Colombie : RSF, FLIP et APIC dénoncent de graves faits de violences contre le photographe Andrés Cardona de la part des forces de l’ordre et exigent que le gouvernement enquête et répare les dommages subis

Reporters sans frontières (RSF), la Fondation pour la liberté de la presse (FLIP) et l’Association de presse internationale de Colombie (APIC) alertent de nouveau sur l’absence de protection par l'État colombien des journalistes qui couvrent la vague actuelle de manifestations en Colombie. Les attaques qui menacent la santé et la vie des reporters, ainsi que l’impunité dont elles bénéficient, ont un effet dissuasif sur la liberté d’informer.

Le 28 juillet, le reporter et photographe Andrés Cardona a été grièvement blessé lorsque la police anti-émeute de l’ESMAD a tiré une grenade lacrymogène sur lui alors qu’il couvrait une manifestation dans le quartier de Usme, à Bogota. La capitale colombienne compte déjà plus de 80 journalistes victimes d’agressions au cours des récentes manifestations malgré les discussions engagées entre la mairie et les agents de police pour désamorcer l’escalade de violence à leur encontre. 


Ce n’est pas la première fois que le photographe colombien, dont les blessures l’empêchent de travailler, est agressé par la police alors qu’il couvre des manifestations.
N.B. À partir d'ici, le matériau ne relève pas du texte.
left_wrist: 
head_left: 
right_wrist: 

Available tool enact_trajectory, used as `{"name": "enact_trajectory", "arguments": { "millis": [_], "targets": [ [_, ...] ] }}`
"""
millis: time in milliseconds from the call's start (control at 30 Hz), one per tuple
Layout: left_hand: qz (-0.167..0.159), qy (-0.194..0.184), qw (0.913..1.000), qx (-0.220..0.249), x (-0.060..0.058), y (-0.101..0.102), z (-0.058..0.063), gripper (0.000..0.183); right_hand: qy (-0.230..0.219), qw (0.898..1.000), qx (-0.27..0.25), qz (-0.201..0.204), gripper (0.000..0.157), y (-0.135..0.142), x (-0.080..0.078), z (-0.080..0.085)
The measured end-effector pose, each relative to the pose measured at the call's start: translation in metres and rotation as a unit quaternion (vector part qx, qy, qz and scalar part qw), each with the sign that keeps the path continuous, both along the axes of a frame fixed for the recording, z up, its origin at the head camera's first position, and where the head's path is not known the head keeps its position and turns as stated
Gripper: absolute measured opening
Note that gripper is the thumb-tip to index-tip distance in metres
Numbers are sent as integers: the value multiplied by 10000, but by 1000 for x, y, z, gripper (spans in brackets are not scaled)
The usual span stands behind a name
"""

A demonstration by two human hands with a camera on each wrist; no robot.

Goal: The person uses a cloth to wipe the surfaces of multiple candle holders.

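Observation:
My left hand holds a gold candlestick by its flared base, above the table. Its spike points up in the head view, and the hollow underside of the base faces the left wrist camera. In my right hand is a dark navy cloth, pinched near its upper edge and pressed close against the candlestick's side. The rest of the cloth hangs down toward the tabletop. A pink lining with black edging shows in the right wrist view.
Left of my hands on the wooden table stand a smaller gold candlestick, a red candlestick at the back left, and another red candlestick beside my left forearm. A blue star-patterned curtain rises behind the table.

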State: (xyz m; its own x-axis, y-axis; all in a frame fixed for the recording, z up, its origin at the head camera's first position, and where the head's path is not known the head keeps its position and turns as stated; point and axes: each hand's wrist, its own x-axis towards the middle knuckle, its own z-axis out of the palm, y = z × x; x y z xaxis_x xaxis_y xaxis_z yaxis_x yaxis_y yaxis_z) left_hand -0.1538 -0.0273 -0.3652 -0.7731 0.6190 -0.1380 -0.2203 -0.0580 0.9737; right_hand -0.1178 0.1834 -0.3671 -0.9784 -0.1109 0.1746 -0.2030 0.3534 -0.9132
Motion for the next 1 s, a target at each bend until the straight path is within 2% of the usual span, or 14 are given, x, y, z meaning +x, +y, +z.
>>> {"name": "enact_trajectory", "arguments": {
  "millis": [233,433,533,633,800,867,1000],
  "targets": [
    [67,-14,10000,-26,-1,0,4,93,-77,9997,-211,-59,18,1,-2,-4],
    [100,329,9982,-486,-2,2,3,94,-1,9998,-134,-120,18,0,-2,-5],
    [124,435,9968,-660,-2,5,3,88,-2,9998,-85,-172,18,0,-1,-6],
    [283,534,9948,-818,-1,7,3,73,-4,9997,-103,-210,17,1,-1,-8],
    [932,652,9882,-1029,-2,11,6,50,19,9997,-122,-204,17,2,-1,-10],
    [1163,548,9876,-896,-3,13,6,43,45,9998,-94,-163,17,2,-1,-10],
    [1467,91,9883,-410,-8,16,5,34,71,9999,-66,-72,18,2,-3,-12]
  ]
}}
La Fondation pour la liberté de la presse (FLIP) et RSF ont documenté deux précédents cas de violence physique à son encontre, dont un où Andrés Cardona – pourtant identifiable avec un casque et un gilet presse – a dû consulter un médecin après qu’un policier l’ait frappé à la tête avec son arme


Ces attaques ont aggravé la situation compliquée dans laquelle se trouve le photographe depuis des années. Harcelé, menacé et épié illégalement, il a dû quitter la Colombie pour assurer sa sécurité. Jusqu’à présent aucune réponse concrète n’a été apportée par l’Etat colombien pour garantir la sécurité et le travail du journaliste.
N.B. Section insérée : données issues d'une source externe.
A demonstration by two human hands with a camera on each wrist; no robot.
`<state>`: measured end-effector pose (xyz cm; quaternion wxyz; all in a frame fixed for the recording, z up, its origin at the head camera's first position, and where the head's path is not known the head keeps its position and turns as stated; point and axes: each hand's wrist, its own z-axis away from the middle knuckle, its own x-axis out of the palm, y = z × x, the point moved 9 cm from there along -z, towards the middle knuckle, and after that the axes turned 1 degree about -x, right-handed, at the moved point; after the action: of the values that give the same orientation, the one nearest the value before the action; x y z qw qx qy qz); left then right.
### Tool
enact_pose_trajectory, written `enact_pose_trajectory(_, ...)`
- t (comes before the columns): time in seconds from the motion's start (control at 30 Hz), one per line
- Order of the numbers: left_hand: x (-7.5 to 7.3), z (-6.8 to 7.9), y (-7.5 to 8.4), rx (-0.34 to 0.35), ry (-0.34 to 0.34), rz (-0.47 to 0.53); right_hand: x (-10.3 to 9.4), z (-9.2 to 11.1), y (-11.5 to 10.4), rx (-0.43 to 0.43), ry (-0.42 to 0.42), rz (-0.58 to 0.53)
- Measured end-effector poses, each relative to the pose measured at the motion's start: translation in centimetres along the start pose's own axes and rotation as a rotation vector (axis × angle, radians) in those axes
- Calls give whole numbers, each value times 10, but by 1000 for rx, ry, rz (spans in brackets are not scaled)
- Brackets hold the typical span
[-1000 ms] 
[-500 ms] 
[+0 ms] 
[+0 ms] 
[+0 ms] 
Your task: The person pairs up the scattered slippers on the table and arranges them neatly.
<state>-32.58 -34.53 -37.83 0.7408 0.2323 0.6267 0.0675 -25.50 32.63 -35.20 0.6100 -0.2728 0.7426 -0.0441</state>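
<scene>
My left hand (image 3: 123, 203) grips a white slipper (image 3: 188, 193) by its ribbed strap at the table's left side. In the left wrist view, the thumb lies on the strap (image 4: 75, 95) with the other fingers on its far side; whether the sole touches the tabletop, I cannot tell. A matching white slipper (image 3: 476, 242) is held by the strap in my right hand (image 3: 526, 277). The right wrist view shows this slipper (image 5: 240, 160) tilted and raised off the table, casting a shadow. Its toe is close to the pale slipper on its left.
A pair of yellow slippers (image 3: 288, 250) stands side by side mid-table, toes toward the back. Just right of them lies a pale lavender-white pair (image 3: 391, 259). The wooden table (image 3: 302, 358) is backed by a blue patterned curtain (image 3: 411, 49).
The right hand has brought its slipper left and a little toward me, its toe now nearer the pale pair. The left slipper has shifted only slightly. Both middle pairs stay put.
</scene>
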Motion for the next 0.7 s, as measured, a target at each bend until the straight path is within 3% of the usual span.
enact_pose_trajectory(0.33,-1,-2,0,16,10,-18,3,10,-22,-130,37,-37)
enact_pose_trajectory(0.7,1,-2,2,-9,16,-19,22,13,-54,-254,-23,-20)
RSF, la FLIP et l’Association de presse internationale de Colombie (APIC) rejettent catégoriquement la poursuite des violences policières à l’encontre des médias, contraire à leur devoir de protéger et garantir la liberté de la presse dans le pays. 


Les trois organisations exigent que les autorités colombiennes respectent leurs obligations internationales en matière de droits de l’homme, et que le bureau du procureur et la police mènent une enquête rapide et impartiale sur l’attaque violente contre Andrés Cardona, conforme aux normes minimales d’enquête sur les crimes de violence contre les médias. Les responsables doivent être punis et les autorités doivent veiller à ce que le photographe réparation pour les dommages subis. 


RSF, la FLIP et l’APIC réitèrent également leur inquiétude quant au peu de protection accordée par l’Etat colombien aux reporters qui couvrent les manifestations. Il est inexplicable que, compte tenu du niveau  de violence sans précédent, les autorités ne prennent pas de mesure pour freiner les abus de la police sur les journalistes. Avec le soutien de RSF, la FLIP a recensé 314 attaques -- dont 62,5% imputées à la police -- et 388 victimes au total. 


Le cas d’Andrés Cardona fait partie d’un total de 114 cas de journalistes qui, au cours des trois derniers mois, ont été agressés physiquement par la police alors qu’ils étaient en reportage. Les médias sont l’une des principales victimes de l’usage excessif de la force par la police lors des manifestations, un problème ignoré par les autorités, dont le silence et l’inaction les rendent complices. 


Tant que cette grave situation perdurera en Colombie, tant que les autorités censées garantir les conditions de la liberté de la presse continueront à leur rôle et à se comporter comme le principal agresseur de la presse et tant qu’elles continueront à ne pas adopter les mesures structurelles nécessaires pour mettre définitivement fin à cette violence, les organisation internationales doivent continuer à s’exprimer et à exiger que l’État colombien respecte ses obligations en matière de droits de l’homme. 


RSF, la FLIP et l’APIC exhortent la communauté internationale à répondre à la saisine que RSF et la FLIP ont adressé en mai 2021 au secrétariat général des Nations unies sur la promotion et la protection du droit à la liberté d’opinion et d’expression, au rapporteur spécial des Nations unies sur le droits à la liberté de réunion pacifique et d’association, au Haut-Commissariat aux droits de l’homme des Nations unies, au rapporteur spécial sur la liberté d’expression de la Commission interaméricaine des droits de l’homme (CIDH) de l’Organisation des État interaméricains (OEA) et à l’Unesco. 


La Colombie occupe la 134e place sur 180 pays au classement de la liberté de la presse établi par RSF en 2021.